Either have a professional-sounding voiceover, without pauses and “um”s, with great audio quality, or don’t have a voiceover at all. Superimpose explanatory text titles instead. Be honest with yourself about how your voice sounds. If you’re the typical male engineer, your voice is probably going to be a major turn-off, and you probably can’t do talk-along without pausing, making various noises, and restarting your sentences. Get someone else to do it, or use text.

There’s nothing you can do about the innate quality of your voice, and if that sucks, then “get someone else to do it, or use text” is good advice. (Alternatively, you may be able to train yourself or be trained to speak better, depending on your exact problem. Mine used to be that I didn’t open my mouth enough, so everything sounded like I was talking through clenched teeth.)

But audio quality is something you can improve, and it matters. Care about this stuff; your potential customers do.

  • Buy a microphone. Yes, your laptop has one built-in. It sucks.

    The microphone itself may be all right, but it’s in indirect physical contact with a fan, a hard drive, and other noise-inducing parts. It’s also too far away from you. Good enough for voice chat, but not for recording. Buy a separate microphone and record with that.

  • Practice good microphone technique. Get fairly close to the microphone—about 6 inches/15 cm—and talk straight over it. Talking over it will avoid loud spikes (pops) on the recording from plosive sounds, such as the start and end of the word “pop”.

    You could buy a pop-filter and then talk straight into the microphone (through the filter), but I’m trying to keep your monetary and effort expenses low.

    Also, if you’re soft-spoken, speak up, like you’re talking to someone down the hallway. Don’t yell, but do project.

    And no matter what you do, don’t ever, ever touch the microphone, its stand, or its cord.

  • Set your gain. In simple terms, your input’s gain is how hard the microphone is listening. You want to avoid clipping—that’s where the signal maxes out (0 dB) and would go out of bounds if it could.
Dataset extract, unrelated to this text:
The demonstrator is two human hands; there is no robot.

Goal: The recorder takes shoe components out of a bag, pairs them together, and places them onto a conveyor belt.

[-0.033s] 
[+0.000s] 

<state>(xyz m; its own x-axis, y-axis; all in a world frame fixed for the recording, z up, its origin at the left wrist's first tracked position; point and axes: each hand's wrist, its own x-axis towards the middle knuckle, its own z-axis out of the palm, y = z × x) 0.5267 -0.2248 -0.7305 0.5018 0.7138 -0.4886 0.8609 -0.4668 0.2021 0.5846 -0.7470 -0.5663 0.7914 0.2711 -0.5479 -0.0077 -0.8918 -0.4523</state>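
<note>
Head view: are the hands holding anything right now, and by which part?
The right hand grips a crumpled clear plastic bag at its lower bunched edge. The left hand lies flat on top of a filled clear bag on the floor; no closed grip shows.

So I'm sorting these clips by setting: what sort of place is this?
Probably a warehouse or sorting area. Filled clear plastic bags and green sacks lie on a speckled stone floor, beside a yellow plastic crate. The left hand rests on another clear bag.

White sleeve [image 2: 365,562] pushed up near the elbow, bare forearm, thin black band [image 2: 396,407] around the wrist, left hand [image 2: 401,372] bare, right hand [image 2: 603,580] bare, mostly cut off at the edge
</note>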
You want the signal to be high enough for your voice to be clearly audible, while never, ever going high enough to clip.

    You’ll generally do this in the Sound pane of System Preferences, but your recording software may have its own control for this. Sound Studio does.

    The only way to find out the right amount of gain for you (and your microphone) is through experiment. Say something over and over while cranking up the gain, then go into actual recording, and when it clips, dial it back down and start over.

    Note that it is pretty hard to set the gain too low, except when it’s obviously too low, but it is very easy to set it too high. Err on the low side.

  • Edit. There are three components to this.

    • Cut out ums, ers, pauses, etc. You can record as much of that as you want—speak as you naturally do in recording. Then edit out anything between words.

      On a related note, pause for a second or so between sentences, both to breathe in and to make it easy for you to edit in re-takes.

      You may also want to write and print out an outline of the points you want to hit in your voice-over, as a map through the presentation for you to follow. Use OmniOutliner or TaskPaper, or pencil on paper (as long as you can read it easily). Read items between sentences; don’t read while you speak. Don’t write a script unless you can pull script-reading off. An outline (or script) will keep you from rambling and focus your sentences, reducing the number of ums, ers, pauses, and pointless sentences you need to cut out.

    • Remove noise. Amadeus Pro has a great tool for this. Use it.

    • Compress the edited recording. I don’t mean use a codec, I mean compress the levels—bring the quiet bits up so that they aren’t quiet anymore, while keeping the loud bits where they are (without clipping them).

      You should also use AUPeakLimiter (one of the built-in Audio Units), or an equivalent, to crank up the compressed levels to 0 dB. The difference with how you set the gain earlier is that you set the gain to keep your levels under 0 dB, whereas here, you’re amplifying to at 0 dB.

      90% of screencasts are not loud enough. I do not appreciate having to crank up my system volume to hear you. You can fix this.

All of this is not trivial, but it’s not hard, either. Practice will make it easier, and the result—clean audio on your screencast (or podcast)—will be worth it.

2 Responses to “Audio”

  1. Jesper Says:

    Didn’t you also use to be a vocal proponent of “normalize”?

  2. Peter Hosey Says:

    Jesper: Yes, but compression and/or peak-limiting is a better way to achieve the desired end result (uniformly loud signal). Normalization fails easily when there’s a peak anywhere in the signal.